▶ **Work to be completed**:
Reprint the listing. Every line must match the original exactly.

▶ **Recorded data**:
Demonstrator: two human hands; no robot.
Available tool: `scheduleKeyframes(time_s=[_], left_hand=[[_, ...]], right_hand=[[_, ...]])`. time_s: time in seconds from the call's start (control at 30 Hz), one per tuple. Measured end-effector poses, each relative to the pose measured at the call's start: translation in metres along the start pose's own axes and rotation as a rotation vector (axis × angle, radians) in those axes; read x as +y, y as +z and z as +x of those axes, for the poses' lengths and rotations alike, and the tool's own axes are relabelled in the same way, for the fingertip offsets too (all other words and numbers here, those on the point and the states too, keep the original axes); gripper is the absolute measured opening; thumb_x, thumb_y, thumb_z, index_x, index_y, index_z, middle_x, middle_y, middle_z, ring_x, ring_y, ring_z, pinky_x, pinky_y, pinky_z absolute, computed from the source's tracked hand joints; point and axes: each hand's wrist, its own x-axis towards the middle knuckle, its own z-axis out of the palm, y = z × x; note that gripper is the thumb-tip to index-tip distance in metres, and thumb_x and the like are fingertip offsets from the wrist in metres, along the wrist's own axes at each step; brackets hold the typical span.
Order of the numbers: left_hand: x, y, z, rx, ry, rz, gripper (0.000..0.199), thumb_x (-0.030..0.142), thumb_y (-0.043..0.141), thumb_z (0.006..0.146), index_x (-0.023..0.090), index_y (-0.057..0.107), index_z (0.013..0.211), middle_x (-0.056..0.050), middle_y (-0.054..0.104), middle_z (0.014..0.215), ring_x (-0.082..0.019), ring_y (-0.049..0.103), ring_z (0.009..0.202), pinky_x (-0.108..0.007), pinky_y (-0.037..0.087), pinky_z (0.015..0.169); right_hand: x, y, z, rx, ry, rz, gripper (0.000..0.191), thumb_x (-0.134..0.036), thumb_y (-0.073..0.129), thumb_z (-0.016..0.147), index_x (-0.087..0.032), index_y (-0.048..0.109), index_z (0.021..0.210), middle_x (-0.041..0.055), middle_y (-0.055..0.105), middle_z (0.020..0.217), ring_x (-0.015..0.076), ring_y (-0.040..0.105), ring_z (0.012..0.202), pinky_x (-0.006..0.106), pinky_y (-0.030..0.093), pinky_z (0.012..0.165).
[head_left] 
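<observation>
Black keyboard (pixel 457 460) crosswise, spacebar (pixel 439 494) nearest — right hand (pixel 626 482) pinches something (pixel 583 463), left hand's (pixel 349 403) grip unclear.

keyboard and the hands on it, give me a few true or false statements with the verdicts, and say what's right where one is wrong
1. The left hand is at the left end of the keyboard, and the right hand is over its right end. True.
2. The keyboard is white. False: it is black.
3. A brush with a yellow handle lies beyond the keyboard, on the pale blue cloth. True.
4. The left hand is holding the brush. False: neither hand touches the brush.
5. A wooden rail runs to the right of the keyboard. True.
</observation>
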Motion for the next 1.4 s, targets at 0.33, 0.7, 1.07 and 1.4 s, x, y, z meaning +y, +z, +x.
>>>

▶ **Exercise output**:
Demonstrator: two human hands; no robot.
Available tool: `scheduleKeyframes(time_s=[_], left_hand=[[_, ...]], right_hand=[[_, ...]])`. time_s: time in seconds from the call's start (control at 30 Hz), one per tuple. Measured end-effector poses, each relative to the pose measured at the call's start: translation in metres along the start pose's own axes and rotation as a rotation vector (axis × angle, radians) in those axes; read x as +y, y as +z and z as +x of those axes, for the poses' lengths and rotations alike, and the tool's own axes are relabelled in the same way, for the fingertip offsets too (all other words and numbers here, those on the point and the states too, keep the original axes); gripper is the absolute measured opening; thumb_x, thumb_y, thumb_z, index_x, index_y, index_z, middle_x, middle_y, middle_z, ring_x, ring_y, ring_z, pinky_x, pinky_y, pinky_z absolute, computed from the source's tracked hand joints; point and axes: each hand's wrist, its own x-axis towards the middle knuckle, its own z-axis out of the palm, y = z × x; note that gripper is the thumb-tip to index-tip distance in metres, and thumb_x and the like are fingertip offsets from the wrist in metres, along the wrist's own axes at each step; brackets hold the typical span.
Order of the numbers: left_hand: x, y, z, rx, ry, rz, gripper (0.000..0.199), thumb_x (-0.030..0.142), thumb_y (-0.043..0.141), thumb_z (0.006..0.146), index_x (-0.023..0.090), index_y (-0.057..0.107), index_z (0.013..0.211), middle_x (-0.056..0.050), middle_y (-0.054..0.104), middle_z (0.014..0.215), ring_x (-0.082..0.019), ring_y (-0.049..0.103), ring_z (0.009..0.202), pinky_x (-0.108..0.007), pinky_y (-0.037..0.087), pinky_z (0.015..0.169); right_hand: x, y, z, rx, ry, rz, gripper (0.000..0.191), thumb_x (-0.134..0.036), thumb_y (-0.073..0.129), thumb_z (-0.016..0.147), index_x (-0.087..0.032), index_y (-0.048..0.109), index_z (0.021..0.210), middle_x (-0.041..0.055), middle_y (-0.055..0.105), middle_z (0.020..0.217), ring_x (-0.015..0.076), ring_y (-0.040..0.105), ring_z (0.012..0.202), pinky_x (-0.006..0.106), pinky_y (-0.030..0.093), pinky_z (0.012..0.165).
[head_left] 
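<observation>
Black keyboard (pixel 457 460) crosswise, spacebar (pixel 439 494) nearest — right hand (pixel 626 482) pinches something (pixel 583 463), left hand's (pixel 349 403) grip unclear.

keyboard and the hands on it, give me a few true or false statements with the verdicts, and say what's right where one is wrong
1. The left hand is at the left end of the keyboard, and the right hand is over its right end. True.
2. The keyboard is white. False: it is black.
3. A brush with a yellow handle lies beyond the keyboard, on the pale blue cloth. True.
4. The left hand is holding the brush. False: neither hand touches the brush.
5. A wooden rail runs to the right of the keyboard. True.
</observation>
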Motion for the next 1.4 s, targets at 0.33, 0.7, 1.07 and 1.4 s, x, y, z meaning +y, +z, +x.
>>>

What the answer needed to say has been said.